Without the images, print every line of the material below exactly as given.

[Start of Attachment]

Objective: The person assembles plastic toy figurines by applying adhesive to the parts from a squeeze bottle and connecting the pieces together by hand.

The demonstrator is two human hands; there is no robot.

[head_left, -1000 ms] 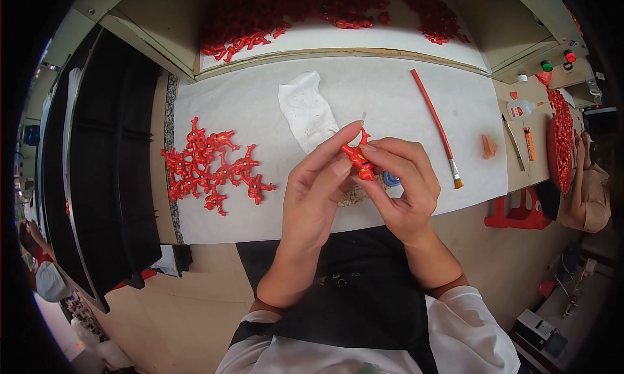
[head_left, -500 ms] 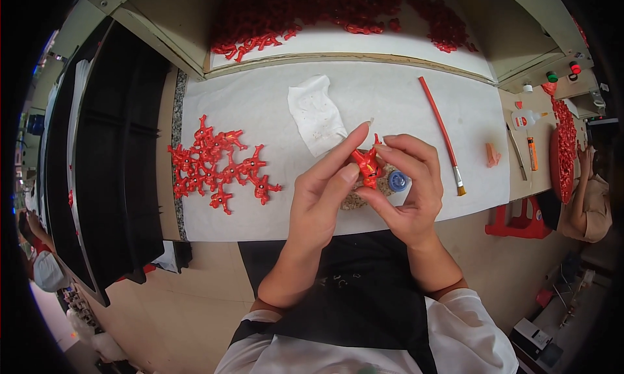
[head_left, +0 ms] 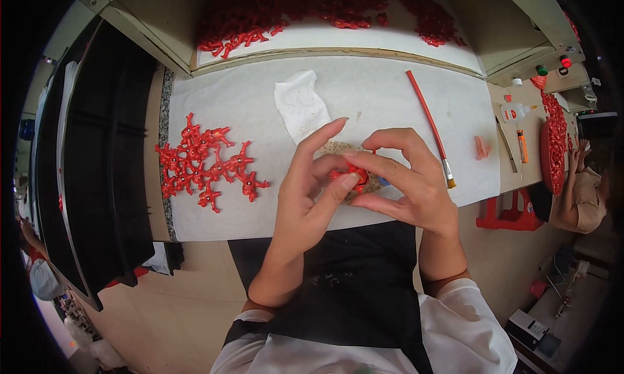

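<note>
I've got both hands, left hand point(head_left: 305, 192) and right hand point(head_left: 406, 182), pinched together on the small red plastic piece point(head_left: 351, 174) over the white paper sheet point(head_left: 364, 94).

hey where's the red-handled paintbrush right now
In the head view the red-handled paintbrush lies on the white paper to the person's right, just beyond the right hand, its bristle end near a small pink piece.

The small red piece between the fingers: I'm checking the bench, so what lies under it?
Under the small red piece shows a speckled tan pad on white paper; both hands cover most of it.
</note>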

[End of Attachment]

* _SOLUTION FOR THIS TASK_
Objective: The person assembles plastic toy figurines by applying adhesive to the parts from a squeeze bottle and connecting the pieces together by hand.

The demonstrator is two human hands; there is no robot.

[head_left, -1000 ms] 
[head_left, -500 ms] 
[head_left, +0 ms] 

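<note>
I've got both hands, left hand point(head_left: 305, 192) and right hand point(head_left: 406, 182), pinched together on the small red plastic piece point(head_left: 351, 174) over the white paper sheet point(head_left: 364, 94).

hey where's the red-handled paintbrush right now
In the head view the red-handled paintbrush lies on the white paper to the person's right, just beyond the right hand, its bristle end near a small pink piece.

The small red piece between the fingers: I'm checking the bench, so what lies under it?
Under the small red piece shows a speckled tan pad on white paper; both hands cover most of it.
</note>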

The response to the exercise is complete.